Yes, I fully understand your point that if someone has written URL matching rules, then alternatives with trailing '.' and ' ' might bypass the rules. That is, of course, among the reasons burl.c was written, and why I'll consider this patch.

Aside: Generally speaking, when writing matching rules it is important for the admin to understand security best practices. The admin ought to write rules which explicitly allow recognized paths, and then deny everything else. Unfortunately, many people do not follow this discipline of explicit allow, default deny.

I do see that this PR adds code to run only if HTTP_PARSEOPT_URL_NORMALIZE_PATH_DOTSEG_REMOVE flag, but that flag is enabled by default. On such a hot code path, please consider following the code patterns in burl.c where a routine walks the URL and does nothing if no action is needed. If action is needed, a subroutine is called with the current position, and the subroutine copies characters, again continuing to walk the URL once. Complexity O(n). Your patch, on the other hand, copies the query string twice, and the query string can be very long. After your patch does burl_normalize_win32_dots_spaces(), instead of keeping track of the length, your patch performs an additional strlen() which would not be necessary if you had walked the path once, beginning to end, and kept track of the position.

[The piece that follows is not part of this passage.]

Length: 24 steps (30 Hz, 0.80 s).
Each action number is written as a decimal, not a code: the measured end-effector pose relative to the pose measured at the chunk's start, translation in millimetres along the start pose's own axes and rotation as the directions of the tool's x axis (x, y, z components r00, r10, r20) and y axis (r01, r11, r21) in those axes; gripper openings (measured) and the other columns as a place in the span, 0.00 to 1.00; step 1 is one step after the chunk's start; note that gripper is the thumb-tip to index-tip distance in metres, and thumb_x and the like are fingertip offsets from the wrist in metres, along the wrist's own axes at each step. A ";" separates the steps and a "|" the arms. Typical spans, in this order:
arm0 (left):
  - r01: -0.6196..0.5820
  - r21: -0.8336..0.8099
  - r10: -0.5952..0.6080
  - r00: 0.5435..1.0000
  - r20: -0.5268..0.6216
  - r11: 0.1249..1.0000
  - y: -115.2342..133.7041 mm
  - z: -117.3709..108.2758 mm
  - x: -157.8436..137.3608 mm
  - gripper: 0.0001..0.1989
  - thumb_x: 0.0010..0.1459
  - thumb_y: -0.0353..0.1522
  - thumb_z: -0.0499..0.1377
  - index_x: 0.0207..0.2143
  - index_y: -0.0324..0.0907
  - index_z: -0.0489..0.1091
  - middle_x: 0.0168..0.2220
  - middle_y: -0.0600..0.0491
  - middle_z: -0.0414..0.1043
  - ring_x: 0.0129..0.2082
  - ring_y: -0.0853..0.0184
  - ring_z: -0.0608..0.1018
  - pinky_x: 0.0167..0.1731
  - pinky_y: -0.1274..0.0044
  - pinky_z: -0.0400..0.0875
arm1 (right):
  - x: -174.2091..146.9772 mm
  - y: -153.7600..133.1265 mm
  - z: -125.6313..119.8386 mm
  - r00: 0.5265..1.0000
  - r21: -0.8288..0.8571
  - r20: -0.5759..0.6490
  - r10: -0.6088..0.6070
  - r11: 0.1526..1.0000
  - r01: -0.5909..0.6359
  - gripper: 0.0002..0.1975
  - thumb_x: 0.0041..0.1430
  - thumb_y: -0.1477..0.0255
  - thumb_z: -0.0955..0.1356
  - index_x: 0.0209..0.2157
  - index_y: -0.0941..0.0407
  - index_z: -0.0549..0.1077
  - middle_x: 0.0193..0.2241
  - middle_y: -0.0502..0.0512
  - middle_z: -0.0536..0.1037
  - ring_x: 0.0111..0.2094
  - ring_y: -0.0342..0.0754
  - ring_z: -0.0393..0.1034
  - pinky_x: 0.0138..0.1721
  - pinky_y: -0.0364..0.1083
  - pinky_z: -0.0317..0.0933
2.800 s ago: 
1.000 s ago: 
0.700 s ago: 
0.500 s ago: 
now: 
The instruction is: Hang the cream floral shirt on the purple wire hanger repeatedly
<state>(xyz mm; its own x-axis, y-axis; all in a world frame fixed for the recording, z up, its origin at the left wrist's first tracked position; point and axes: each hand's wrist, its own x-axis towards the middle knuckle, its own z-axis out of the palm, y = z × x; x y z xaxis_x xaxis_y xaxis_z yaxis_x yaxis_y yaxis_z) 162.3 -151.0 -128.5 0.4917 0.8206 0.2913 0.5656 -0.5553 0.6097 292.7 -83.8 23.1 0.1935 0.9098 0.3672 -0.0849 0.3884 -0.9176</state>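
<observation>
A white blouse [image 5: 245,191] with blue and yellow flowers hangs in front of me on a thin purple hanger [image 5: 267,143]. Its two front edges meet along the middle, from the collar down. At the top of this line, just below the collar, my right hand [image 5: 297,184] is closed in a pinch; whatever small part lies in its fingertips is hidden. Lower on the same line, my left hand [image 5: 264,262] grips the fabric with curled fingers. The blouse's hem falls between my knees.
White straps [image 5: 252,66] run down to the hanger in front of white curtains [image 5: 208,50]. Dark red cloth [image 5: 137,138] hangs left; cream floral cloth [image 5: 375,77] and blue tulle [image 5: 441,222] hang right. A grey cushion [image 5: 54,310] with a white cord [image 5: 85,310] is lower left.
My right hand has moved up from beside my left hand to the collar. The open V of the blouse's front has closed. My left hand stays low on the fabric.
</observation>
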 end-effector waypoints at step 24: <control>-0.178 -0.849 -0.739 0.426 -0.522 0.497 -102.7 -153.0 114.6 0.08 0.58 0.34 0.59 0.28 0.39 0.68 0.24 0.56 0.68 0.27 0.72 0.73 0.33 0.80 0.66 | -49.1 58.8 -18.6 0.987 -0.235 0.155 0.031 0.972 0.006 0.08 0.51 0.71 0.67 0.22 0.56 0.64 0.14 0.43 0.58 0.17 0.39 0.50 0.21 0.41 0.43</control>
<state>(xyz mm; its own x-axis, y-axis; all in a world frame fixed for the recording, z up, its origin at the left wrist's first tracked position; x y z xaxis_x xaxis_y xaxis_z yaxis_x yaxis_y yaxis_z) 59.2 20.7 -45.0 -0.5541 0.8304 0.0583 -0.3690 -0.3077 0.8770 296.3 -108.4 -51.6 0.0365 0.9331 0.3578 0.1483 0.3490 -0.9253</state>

I do not see where your patch extends HTTP_PARSEOPT_URL_NORMALIZE_PATH_DOTSEG_REJECT (reject instead of remove)

Note: this was a quick look; I have not looked closely at this patch.

@kali834x

Copy link
Copy Markdown
Contributor Author

Thank you for the review and feedback. I have updated the branch to address the points raised: reworked the Win32 normalization flow to avoid extra URL/query string copies, integrated the dot/space handling into burl_normalize_path(), removed the additional strlen() by returning the new length directly, added support for HTTP_PARSEOPT_URL_NORMALIZE_PATH_DOTSEG_REJECT, and added corresponding unit tests. Please let me know if you have any further suggestions.

@gstrauss gstrauss left a comment

Copy link
Copy Markdown
Member

Choose a reason for hiding this comment

The reason will be displayed to describe this comment to others. Learn more.

Quick review; not complete. I was slowed down by seemingly random changes (removing a function attribute without explanation) and code inconsistencies (sloppily adding two blank lines for no apparent reason), and code style clashes (in this case, cuddled 'else's do not match any other code in the file).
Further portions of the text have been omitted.